- Collected data -

++++++++++++++++++++

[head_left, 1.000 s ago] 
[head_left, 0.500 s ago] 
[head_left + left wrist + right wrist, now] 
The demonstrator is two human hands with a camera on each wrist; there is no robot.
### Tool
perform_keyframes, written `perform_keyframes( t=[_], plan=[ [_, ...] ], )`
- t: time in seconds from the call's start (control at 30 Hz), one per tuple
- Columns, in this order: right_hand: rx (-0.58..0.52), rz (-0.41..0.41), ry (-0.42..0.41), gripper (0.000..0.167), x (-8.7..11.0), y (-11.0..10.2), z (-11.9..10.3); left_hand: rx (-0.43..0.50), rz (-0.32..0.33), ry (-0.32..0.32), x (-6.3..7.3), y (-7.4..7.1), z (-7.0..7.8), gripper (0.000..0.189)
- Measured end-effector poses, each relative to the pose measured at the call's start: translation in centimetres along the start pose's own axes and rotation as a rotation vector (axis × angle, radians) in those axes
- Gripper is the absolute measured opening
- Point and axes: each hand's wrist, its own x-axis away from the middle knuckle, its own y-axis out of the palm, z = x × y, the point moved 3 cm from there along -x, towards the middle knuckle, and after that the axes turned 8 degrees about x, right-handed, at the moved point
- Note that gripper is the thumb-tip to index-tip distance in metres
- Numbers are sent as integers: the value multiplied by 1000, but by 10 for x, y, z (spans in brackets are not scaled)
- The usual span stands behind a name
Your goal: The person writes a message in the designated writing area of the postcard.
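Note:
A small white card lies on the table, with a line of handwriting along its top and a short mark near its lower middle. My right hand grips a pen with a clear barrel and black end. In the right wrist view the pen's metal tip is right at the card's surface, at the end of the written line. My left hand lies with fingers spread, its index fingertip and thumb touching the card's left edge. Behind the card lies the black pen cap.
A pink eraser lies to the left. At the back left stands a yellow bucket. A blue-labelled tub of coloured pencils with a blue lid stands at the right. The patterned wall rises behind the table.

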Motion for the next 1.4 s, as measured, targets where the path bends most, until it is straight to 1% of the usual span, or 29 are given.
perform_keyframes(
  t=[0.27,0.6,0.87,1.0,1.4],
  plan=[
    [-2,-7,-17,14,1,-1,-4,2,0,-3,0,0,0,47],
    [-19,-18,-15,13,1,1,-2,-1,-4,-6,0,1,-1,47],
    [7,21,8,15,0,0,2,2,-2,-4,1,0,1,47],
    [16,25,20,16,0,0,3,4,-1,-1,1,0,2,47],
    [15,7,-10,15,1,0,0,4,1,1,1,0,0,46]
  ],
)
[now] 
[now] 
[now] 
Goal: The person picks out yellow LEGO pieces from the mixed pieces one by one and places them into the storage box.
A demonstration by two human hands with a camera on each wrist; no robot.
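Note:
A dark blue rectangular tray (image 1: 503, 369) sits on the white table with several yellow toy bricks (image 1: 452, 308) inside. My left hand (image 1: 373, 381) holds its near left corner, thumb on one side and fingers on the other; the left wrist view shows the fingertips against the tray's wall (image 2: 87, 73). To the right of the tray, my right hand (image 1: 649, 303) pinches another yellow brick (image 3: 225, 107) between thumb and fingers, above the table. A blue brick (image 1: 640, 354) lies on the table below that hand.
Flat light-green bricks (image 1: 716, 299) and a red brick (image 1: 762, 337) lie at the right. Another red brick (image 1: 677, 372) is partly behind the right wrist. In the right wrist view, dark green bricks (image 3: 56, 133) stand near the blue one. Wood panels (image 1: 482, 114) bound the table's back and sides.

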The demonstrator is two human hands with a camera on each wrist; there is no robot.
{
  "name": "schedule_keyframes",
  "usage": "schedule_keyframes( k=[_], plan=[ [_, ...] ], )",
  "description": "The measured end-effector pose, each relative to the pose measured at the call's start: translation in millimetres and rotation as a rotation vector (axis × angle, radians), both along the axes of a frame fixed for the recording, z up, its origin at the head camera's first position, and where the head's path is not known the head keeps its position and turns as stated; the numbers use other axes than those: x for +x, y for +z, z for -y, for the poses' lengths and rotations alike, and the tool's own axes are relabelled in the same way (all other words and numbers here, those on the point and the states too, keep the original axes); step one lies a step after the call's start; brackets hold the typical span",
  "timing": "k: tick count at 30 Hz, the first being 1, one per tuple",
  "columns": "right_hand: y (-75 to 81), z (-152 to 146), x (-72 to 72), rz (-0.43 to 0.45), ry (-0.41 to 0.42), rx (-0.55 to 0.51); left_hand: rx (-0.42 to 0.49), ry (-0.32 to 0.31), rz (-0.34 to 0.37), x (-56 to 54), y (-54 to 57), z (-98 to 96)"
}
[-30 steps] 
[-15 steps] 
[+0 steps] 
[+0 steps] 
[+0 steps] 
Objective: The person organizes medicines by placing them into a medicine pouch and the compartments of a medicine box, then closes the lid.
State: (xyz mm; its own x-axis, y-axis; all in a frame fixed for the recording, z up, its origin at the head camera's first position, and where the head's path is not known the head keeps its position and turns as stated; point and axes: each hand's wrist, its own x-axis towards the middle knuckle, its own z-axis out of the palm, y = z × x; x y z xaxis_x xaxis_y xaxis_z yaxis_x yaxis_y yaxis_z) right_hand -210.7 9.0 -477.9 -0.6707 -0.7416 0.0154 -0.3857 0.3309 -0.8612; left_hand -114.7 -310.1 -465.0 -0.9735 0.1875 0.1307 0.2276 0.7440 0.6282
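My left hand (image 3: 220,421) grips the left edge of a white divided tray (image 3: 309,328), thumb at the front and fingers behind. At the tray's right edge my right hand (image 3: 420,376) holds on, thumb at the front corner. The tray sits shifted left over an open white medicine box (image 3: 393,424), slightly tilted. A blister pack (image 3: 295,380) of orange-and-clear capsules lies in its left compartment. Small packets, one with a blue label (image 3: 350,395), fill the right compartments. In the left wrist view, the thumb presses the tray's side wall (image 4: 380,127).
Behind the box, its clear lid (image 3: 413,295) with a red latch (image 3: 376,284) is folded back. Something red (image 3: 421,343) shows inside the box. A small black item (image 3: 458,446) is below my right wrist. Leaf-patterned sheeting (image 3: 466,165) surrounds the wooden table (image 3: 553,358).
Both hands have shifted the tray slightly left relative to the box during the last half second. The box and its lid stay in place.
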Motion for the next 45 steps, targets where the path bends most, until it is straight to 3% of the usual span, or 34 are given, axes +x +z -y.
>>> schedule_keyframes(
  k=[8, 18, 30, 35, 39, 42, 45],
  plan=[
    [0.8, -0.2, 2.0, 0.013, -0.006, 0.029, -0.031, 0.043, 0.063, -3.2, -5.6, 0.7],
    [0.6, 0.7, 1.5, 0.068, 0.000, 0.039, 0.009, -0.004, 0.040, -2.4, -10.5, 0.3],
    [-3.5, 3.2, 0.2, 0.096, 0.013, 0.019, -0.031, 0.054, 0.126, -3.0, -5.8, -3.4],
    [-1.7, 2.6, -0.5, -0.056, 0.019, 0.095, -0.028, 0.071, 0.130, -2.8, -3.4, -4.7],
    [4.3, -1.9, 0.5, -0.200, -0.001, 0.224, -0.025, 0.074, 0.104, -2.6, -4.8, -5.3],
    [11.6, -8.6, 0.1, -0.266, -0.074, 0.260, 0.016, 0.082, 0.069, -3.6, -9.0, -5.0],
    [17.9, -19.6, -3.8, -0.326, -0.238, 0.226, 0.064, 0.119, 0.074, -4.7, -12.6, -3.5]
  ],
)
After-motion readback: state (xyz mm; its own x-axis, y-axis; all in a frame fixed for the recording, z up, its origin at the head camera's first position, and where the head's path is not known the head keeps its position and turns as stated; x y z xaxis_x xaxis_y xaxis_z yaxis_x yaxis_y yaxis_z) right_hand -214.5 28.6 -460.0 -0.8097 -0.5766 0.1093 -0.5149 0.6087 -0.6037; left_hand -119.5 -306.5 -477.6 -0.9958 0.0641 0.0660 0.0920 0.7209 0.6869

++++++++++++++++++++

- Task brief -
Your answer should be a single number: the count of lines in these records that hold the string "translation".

- Solved problem -
2